— EXERCISE DATA —
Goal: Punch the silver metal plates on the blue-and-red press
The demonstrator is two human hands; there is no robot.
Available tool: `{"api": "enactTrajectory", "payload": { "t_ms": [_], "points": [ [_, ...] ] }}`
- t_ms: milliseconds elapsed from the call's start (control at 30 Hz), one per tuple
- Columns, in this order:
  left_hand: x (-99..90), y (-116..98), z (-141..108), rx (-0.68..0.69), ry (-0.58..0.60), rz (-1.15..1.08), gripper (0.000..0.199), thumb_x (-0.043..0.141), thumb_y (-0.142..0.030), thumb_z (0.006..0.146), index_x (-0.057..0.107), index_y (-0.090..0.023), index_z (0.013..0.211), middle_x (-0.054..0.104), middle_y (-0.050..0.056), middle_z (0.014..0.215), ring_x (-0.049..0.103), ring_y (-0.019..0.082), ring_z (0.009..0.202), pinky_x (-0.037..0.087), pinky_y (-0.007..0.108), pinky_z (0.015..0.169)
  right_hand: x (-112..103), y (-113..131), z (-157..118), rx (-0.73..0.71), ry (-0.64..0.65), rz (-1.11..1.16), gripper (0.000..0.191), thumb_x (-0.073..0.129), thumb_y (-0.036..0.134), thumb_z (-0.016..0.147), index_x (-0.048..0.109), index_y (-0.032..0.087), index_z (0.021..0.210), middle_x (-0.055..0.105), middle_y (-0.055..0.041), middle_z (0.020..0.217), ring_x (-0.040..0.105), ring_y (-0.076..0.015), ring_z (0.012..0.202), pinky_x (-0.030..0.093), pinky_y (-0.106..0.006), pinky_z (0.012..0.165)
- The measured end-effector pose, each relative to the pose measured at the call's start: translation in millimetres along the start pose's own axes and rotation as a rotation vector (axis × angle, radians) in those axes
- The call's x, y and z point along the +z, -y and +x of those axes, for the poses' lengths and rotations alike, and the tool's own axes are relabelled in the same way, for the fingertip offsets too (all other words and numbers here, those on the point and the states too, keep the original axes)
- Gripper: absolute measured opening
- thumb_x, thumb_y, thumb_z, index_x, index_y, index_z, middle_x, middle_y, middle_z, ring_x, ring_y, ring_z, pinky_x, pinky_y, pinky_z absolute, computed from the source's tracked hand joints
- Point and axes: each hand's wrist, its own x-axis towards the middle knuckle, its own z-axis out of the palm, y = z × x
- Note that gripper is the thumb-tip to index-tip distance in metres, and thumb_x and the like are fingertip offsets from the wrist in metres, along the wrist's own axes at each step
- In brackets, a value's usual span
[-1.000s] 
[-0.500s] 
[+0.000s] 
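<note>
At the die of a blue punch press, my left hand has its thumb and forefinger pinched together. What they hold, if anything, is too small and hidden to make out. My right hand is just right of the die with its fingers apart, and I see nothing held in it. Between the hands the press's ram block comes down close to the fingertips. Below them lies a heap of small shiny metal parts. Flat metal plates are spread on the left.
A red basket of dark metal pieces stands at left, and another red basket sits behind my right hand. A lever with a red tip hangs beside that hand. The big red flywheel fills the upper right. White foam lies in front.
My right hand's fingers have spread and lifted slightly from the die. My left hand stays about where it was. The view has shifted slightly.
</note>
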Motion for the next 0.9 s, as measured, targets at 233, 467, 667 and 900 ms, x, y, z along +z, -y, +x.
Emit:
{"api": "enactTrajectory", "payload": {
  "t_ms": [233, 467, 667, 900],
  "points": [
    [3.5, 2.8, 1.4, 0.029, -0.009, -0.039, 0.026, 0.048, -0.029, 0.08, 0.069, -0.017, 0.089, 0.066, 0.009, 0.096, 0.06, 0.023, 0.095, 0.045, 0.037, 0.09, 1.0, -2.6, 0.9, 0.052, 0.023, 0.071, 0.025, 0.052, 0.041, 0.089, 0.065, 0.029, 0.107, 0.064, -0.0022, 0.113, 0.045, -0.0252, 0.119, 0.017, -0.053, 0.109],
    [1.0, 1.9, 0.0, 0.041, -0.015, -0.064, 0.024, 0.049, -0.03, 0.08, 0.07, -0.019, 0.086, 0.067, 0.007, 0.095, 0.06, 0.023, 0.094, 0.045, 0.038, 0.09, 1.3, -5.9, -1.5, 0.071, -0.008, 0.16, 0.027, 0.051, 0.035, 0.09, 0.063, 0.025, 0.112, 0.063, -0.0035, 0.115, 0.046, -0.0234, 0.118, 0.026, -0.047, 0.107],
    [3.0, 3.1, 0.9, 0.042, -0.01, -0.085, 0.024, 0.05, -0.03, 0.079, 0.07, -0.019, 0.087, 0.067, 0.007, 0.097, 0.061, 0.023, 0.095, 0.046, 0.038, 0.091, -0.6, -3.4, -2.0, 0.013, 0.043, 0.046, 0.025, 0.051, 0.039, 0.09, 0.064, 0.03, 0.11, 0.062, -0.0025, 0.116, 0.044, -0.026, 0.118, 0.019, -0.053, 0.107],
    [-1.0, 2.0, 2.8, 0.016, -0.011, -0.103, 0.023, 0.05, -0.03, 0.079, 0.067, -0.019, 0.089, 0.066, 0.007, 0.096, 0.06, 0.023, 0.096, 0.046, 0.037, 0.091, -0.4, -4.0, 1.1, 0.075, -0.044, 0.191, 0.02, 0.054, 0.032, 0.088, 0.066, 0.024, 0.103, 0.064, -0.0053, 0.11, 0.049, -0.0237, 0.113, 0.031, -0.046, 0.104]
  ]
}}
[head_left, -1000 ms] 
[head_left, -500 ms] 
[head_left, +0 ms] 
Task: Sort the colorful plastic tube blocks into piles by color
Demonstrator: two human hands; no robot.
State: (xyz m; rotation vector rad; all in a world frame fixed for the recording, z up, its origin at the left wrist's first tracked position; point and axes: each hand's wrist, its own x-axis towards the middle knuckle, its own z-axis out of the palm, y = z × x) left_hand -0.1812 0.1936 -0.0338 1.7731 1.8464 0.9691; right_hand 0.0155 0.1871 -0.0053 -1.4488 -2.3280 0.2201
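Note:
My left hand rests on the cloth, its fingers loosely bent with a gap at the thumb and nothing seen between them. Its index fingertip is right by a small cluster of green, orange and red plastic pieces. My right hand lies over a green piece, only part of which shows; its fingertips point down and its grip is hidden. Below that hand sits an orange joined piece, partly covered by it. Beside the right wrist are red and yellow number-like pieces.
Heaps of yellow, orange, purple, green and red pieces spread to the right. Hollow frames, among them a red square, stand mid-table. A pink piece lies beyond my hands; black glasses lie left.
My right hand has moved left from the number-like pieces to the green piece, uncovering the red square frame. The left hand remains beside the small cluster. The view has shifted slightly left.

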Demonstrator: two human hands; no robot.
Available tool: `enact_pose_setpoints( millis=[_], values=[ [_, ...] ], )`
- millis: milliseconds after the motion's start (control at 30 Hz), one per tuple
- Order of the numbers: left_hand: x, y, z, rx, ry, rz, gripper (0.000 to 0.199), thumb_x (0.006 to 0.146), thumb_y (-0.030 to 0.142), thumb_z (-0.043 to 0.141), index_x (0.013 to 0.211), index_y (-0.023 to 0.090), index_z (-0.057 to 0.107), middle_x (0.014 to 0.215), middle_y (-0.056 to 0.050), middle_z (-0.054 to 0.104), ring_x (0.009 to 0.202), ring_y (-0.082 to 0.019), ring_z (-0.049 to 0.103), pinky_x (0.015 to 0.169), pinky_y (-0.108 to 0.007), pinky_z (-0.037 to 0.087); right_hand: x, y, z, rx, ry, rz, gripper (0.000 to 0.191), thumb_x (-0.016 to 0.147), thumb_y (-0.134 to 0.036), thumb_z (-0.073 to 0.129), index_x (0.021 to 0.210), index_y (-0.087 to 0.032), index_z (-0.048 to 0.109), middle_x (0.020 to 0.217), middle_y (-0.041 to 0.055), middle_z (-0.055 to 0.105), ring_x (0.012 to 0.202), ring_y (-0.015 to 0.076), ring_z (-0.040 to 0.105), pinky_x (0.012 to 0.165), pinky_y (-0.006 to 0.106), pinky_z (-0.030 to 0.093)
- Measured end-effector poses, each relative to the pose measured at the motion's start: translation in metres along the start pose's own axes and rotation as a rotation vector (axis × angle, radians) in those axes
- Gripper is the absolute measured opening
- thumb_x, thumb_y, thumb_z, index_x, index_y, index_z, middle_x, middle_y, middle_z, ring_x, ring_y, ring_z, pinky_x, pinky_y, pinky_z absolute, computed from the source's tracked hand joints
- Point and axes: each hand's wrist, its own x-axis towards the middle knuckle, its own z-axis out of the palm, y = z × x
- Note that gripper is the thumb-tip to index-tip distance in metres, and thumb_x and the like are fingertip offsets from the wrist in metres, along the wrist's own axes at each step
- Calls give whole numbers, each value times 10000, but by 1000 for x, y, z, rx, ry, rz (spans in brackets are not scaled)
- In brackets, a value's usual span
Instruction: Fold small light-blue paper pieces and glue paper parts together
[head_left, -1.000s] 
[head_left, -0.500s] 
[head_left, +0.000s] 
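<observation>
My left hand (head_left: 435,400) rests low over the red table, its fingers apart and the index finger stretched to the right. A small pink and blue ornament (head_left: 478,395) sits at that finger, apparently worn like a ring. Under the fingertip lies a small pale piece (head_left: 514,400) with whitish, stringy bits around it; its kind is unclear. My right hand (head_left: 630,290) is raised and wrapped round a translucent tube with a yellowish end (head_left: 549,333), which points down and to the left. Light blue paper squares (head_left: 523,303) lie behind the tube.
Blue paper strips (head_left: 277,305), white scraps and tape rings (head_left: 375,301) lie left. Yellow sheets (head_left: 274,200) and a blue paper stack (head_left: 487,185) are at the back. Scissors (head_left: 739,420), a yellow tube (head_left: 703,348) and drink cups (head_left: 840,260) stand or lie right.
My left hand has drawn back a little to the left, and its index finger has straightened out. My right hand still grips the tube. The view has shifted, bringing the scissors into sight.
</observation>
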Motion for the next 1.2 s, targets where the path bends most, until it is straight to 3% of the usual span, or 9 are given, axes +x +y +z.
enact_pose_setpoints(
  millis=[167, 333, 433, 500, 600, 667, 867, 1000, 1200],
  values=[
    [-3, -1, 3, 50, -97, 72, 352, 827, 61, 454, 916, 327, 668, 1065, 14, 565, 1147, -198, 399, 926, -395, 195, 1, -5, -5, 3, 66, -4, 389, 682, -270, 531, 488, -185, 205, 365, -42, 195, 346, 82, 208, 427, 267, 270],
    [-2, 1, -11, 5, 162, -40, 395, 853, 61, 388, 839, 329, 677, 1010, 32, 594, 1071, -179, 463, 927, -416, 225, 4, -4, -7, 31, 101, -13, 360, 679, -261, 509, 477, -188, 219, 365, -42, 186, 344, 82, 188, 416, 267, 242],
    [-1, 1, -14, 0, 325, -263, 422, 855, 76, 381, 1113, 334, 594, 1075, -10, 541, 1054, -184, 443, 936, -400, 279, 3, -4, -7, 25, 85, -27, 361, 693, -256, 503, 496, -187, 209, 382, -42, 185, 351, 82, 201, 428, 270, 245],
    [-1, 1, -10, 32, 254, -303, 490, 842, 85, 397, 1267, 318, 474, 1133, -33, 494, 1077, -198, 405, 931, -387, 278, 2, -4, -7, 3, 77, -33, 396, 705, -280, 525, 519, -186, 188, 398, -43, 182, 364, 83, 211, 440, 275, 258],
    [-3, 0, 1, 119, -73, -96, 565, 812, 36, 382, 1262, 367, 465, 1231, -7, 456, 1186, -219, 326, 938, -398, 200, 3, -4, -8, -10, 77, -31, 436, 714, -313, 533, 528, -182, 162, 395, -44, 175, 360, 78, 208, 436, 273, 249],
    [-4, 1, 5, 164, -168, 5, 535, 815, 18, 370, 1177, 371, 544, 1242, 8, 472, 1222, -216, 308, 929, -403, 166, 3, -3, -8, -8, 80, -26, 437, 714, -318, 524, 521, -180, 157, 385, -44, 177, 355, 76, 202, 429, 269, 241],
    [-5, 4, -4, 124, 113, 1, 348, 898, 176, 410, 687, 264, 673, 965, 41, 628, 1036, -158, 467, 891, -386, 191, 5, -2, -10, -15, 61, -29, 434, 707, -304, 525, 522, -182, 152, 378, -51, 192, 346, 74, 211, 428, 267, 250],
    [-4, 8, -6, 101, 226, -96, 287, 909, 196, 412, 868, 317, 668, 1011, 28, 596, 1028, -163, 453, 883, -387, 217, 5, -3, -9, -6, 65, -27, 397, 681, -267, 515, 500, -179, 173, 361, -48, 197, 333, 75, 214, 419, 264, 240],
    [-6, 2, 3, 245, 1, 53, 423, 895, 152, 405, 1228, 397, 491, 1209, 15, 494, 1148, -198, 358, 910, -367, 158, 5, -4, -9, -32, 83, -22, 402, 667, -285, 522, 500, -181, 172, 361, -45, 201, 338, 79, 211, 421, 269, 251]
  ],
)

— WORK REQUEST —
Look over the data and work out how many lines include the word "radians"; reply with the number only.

— OUTPUT FOR THIS TASK —
2